La bonne foi et la loyauté à géométrie variable
Le 1er février 2023, la Cour de cassation a rendu un arrêt (n° 21-20.526) aux termes duquel elle confirme la décision d’appel ayant jugé dénuée de cause la révocation d’un salarié de la RATP qui durant un long arrêt maladie, à la suite d’une agression, avait participé à 14 compétitions de badminton !
La motivation est la suivante :
« L’exercice d’une activité, pendant un arrêt de travail provoqué par la maladie, ne constitue pas en lui-même un manquement à l’obligation de loyauté qui subsiste pendant la durée de cet arrêt. Dans un tel cas, pour fonder un licenciement, l’acte commis par un salarié durant la suspension du contrat de travail doit causer préjudice à l’employeur ou à l’entreprise.
Ce préjudice ne saurait résulter du seul maintien intégral du salaire, en conséquence de l’arrêt de travail, assumé par l’employeur qui assure lui-même le risque maladie de ses salariés. ».
Personne n’ignore le caractère exigeant d’un sport tel que le badminton, qui pour être pratiqué à haut niveau nécessite une excellente condition physique.
Or, dans le cas présent, l’opérateur de contrôle de la RATP avait cumulé plus de 180 jours d’arrêt maladie pour des blessures aux bras, mais avait pu participer à nombre de compétitions sportives de haut niveau…
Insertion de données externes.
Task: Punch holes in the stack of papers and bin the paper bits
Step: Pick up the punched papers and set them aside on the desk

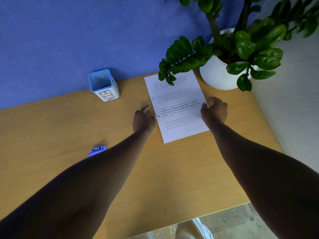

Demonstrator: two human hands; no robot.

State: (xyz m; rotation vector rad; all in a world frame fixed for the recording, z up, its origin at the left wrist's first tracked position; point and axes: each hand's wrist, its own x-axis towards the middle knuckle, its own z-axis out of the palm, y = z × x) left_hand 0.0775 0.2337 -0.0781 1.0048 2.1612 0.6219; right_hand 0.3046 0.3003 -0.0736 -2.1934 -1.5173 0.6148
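Note:
A white stack of printed papers (177,104) lies slightly turned on the wooden table (69,135). Two punched holes show along its left margin. My left hand (144,120) sits at the stack's left edge, fingers curled with the tips on the paper edge. At the right edge my right hand (214,110) pinches the sheets with curled fingers. A purple hole punch (97,150) lies on the table to the left, half hidden behind my left forearm. The small blue-rimmed mesh cup marked BIN (104,86) stands at the back left of the table.
A potted plant in a white pot (219,75) stands at the back right, and its leaves hang over the top of the papers. A blue wall runs behind the table. The table's front edge and the floor show at the bottom right.

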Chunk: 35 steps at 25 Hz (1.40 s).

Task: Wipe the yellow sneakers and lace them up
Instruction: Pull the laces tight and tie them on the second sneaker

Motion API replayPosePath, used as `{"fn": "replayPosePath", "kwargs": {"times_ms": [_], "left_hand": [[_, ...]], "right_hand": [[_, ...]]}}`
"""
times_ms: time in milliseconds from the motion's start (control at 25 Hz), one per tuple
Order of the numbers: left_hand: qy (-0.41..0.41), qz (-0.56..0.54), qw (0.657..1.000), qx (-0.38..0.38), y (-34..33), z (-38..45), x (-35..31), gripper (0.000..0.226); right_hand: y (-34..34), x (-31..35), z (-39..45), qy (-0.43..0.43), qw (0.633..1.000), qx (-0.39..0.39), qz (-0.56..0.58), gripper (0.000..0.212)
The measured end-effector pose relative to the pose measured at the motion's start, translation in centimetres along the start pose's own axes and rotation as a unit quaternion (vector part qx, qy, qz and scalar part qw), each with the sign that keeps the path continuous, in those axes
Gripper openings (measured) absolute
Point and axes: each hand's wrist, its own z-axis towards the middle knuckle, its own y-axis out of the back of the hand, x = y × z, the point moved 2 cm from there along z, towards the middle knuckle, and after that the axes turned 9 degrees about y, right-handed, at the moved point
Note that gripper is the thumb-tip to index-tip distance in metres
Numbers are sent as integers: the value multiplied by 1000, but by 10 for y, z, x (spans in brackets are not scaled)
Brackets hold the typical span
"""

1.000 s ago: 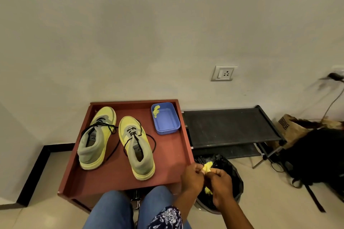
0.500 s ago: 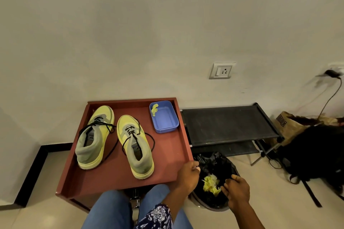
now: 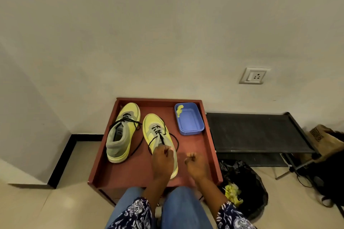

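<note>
The red tray [image 3: 208,147] is set against the wall, and both sneakers are stood on it, toes toward 12 o'clock. The bin bag [image 3: 249,178] is placed on the floor at 4 o'clock of the tray, and yellow wipe scraps [image 3: 231,193] are seen inside it; from this the wiping stage is judged finished or nearly so. The left sneaker [image 3: 122,132] is found at 10 o'clock on the tray, its black lace threaded through the lower eyelets, with the ends trailing loose and untied. The right sneaker [image 3: 158,135] is located just beside it at tray centre, likewise partly laced and untied. The blue tub [image 3: 191,122] is placed at 1 o'clock, with a yellow scrap [image 3: 179,109] lying in its far corner. The left hand [image 3: 162,161] is laid over the right sneaker's collar, fingers curled on the lace [image 3: 160,136]. The right hand [image 3: 195,165] is held just beside the shoe at 3 o'clock, fingers curled; whether a lace end is pinched cannot be told. Lacing of the right sneaker is judged to be in hand; completing and tying both remains.
</note>
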Motion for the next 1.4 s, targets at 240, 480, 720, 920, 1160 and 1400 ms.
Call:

Cette jurisprudence trouve sa source dans la protection de la vie personnelle du salarié, y compris sur le lieu de travail, telle qu’entendue très largement par la CEDH, notamment au terme de son arrêt Niemetz du 16 décembre 1992 (n°13710/88) dans lequel elle considère que cette vie personnelle doit être entendue largement et inclus les activités professionnelles ou commerciales.
S’il est normal que l’obligation de loyauté protège les salariés contre l’arbitraire de l’employeur (notamment pour préserver les droits fondamentaux du salarié), il est légitime de s’interroger sur une conception aussi extensive, très éloignée de son fondement de bonne foi, et qui n’a pas « la même intensité » selon qu’elle s’applique à l’un ou à l’autre des contractants (Ph. Waquet, « Vie privée, vie professionnelle et vie personnelle », Dr. soc. 2010, p. 14.).
Comme le souligne dans sa thèse notre Consœur Madame Léa Amic, ( « La loyauté dans les relations de travail », sous la direction de Monsieur le Professeur Frank Petit, 19 décembre 2014) la loyauté est réduite « à l’effet objectif des conséquences d’un éventuel manquement » et octroie une certaine « immunité au travailleur pour les faits relevant de sa vie privée ».
Que penser d’un salarié qui se livre à des activités ou des déplacements qui montrent clairement qu’il est dans un état de santé lui permettant de travailler, de sorte que l’arrêt maladie paraît totalement injustifié ?
Dans sa recherche de l’équilibre entre protection des libertés et droits fondamentaux, devoir de loyauté et obligations professionnelles, le juge a perdu de vue la notion de bonne foi, inhérente à toute relation contractuelle et énoncée à l’article L. 1222-1 du Code du travail.
Cette décision est révélatrice de son obsession de voir le salarié comme la partie faible, du fait du lien de subordination, ce qui la conduit à concevoir une bonne foi à géométrie variable, entendue de manière bien plus stricte pour l’employeur.